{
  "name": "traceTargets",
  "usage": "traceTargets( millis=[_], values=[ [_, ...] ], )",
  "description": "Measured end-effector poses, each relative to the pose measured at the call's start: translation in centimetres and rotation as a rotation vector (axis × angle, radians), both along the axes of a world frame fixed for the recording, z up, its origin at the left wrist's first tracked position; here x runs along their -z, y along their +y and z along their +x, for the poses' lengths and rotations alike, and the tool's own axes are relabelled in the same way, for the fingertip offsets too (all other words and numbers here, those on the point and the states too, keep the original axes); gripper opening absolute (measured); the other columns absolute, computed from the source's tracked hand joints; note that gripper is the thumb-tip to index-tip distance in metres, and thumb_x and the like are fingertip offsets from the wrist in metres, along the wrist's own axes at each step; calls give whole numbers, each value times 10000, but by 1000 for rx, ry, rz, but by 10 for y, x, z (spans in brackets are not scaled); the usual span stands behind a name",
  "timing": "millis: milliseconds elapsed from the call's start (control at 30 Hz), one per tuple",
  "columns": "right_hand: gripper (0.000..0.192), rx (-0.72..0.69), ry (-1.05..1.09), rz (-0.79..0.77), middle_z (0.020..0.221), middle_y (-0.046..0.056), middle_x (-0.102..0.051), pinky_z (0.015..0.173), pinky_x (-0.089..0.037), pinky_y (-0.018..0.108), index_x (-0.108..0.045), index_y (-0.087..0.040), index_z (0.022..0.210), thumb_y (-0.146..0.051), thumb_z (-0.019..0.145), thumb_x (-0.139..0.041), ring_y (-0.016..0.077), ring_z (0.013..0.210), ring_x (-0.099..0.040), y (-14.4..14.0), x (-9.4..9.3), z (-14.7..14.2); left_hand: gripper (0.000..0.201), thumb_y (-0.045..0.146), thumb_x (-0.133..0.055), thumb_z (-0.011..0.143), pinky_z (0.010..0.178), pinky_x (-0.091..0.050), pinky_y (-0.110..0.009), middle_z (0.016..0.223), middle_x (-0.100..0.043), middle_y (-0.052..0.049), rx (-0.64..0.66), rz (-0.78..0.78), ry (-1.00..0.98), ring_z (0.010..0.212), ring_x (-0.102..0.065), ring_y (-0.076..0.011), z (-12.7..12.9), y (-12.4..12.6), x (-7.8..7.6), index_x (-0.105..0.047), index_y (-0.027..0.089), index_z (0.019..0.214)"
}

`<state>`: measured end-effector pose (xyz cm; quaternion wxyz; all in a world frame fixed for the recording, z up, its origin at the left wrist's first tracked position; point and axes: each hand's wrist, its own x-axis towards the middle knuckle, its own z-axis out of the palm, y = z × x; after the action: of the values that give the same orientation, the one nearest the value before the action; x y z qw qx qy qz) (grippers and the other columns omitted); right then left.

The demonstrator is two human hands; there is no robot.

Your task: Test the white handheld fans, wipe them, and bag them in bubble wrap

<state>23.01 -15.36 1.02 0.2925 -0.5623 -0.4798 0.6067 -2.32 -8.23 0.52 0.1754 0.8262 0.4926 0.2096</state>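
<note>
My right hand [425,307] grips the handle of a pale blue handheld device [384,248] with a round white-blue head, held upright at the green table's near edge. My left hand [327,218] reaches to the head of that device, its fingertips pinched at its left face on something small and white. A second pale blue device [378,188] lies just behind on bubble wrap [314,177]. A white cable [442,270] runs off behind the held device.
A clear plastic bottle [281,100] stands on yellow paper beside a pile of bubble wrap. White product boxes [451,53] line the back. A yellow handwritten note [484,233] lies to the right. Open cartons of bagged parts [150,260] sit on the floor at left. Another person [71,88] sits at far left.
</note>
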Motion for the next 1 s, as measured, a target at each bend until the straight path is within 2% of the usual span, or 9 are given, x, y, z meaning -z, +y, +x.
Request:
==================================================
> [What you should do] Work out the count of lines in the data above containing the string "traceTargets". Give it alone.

> [Solution to this task] 2